E’ intelligente e tosta, è una combattente per l’America First e farà un lavoro fantastico”, ha aggiunto il presidente-eletto. Bondi è stata procuratrice della Florida fra il 2011 e il 2019, quando era governatore Rick Scott. Al momento presiede il Center for Litigation all’America First Policy Institute, un think tank di destra che sta lavorando con il transition team di Trump sull’agenda amministrativa. Come procuratrice della Florida si è attirata l’attenzione nazionale per i suoi tentativi di capovolgere l’Obamacare, ma anche per la decisione di condurre un programma su Fox mentre era ancora in carica e quella di chiedere al governatore Scott di posticipare un’esecuzione per un conflitto con un evento di raccolta fondi.

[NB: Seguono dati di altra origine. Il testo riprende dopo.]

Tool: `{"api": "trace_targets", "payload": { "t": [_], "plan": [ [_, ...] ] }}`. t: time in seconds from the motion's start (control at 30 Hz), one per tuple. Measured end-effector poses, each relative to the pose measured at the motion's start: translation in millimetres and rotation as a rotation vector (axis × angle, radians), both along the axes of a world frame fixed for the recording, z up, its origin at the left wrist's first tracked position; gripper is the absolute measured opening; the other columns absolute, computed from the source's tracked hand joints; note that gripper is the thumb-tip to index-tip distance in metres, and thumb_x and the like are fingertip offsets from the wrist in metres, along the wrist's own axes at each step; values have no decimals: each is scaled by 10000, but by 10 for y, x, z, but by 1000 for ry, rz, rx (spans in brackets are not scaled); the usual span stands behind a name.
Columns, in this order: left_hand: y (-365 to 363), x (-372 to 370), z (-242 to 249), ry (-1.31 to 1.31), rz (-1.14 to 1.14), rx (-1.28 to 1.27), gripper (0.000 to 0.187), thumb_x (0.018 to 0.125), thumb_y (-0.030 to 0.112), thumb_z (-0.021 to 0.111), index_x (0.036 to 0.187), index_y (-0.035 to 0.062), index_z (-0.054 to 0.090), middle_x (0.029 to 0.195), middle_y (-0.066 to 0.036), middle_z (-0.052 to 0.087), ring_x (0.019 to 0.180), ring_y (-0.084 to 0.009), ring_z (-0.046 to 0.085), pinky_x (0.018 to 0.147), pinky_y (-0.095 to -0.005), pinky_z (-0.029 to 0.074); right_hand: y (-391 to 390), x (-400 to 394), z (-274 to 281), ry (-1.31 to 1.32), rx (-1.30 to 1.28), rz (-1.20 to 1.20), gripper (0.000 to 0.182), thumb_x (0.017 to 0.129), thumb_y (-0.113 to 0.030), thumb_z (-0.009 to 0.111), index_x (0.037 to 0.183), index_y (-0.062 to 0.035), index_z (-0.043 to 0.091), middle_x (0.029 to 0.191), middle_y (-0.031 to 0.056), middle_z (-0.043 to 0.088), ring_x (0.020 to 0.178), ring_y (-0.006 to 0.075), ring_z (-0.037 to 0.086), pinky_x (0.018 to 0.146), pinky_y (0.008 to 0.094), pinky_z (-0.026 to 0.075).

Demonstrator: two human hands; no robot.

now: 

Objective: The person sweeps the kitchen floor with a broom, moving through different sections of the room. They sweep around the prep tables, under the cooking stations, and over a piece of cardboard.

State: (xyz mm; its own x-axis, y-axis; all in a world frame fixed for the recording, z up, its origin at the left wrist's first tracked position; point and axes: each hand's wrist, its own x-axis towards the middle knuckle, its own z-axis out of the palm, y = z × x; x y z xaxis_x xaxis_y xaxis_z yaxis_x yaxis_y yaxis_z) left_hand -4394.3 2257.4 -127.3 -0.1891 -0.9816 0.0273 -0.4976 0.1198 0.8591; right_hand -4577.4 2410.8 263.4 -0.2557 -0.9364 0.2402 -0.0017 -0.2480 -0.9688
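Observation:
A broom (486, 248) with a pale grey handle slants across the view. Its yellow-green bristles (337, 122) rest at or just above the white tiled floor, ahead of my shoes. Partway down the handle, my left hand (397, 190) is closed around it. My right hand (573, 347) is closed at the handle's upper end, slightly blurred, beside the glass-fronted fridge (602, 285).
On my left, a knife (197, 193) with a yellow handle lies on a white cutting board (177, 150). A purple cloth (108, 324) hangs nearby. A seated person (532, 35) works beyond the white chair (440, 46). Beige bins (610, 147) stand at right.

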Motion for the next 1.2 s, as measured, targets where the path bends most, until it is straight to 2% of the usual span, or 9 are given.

La nomina di Bondi arriva a sei ore di distanza dal ritiro di Gaetz dalla corsa a ministro della Giustizia dopo le nuove rivelazioni sullo scandalo sessuale che lo ha travolto. Prima dell’annuncio, l’ex deputato della Florida era stato contattato da Trump che gli aveva riferito che la sua candidatura non aveva i voti necessari per essere confermata in Seanto. Almeno quattro senatori repubblicani, infatti, si era espressi contro e si erano mostrati irremovibili a cambiare posizione. Il nome di Bondi, riporta Cnn, era già nell’iniziale lista dei papabili ministro alla giustizia stilata prima di scegliere Gaetz. Quando l’ex deputato ha annunciato il suo passo indietro, il nome di Bondi è iniziato a circolare con insistenza fino all’annuncio.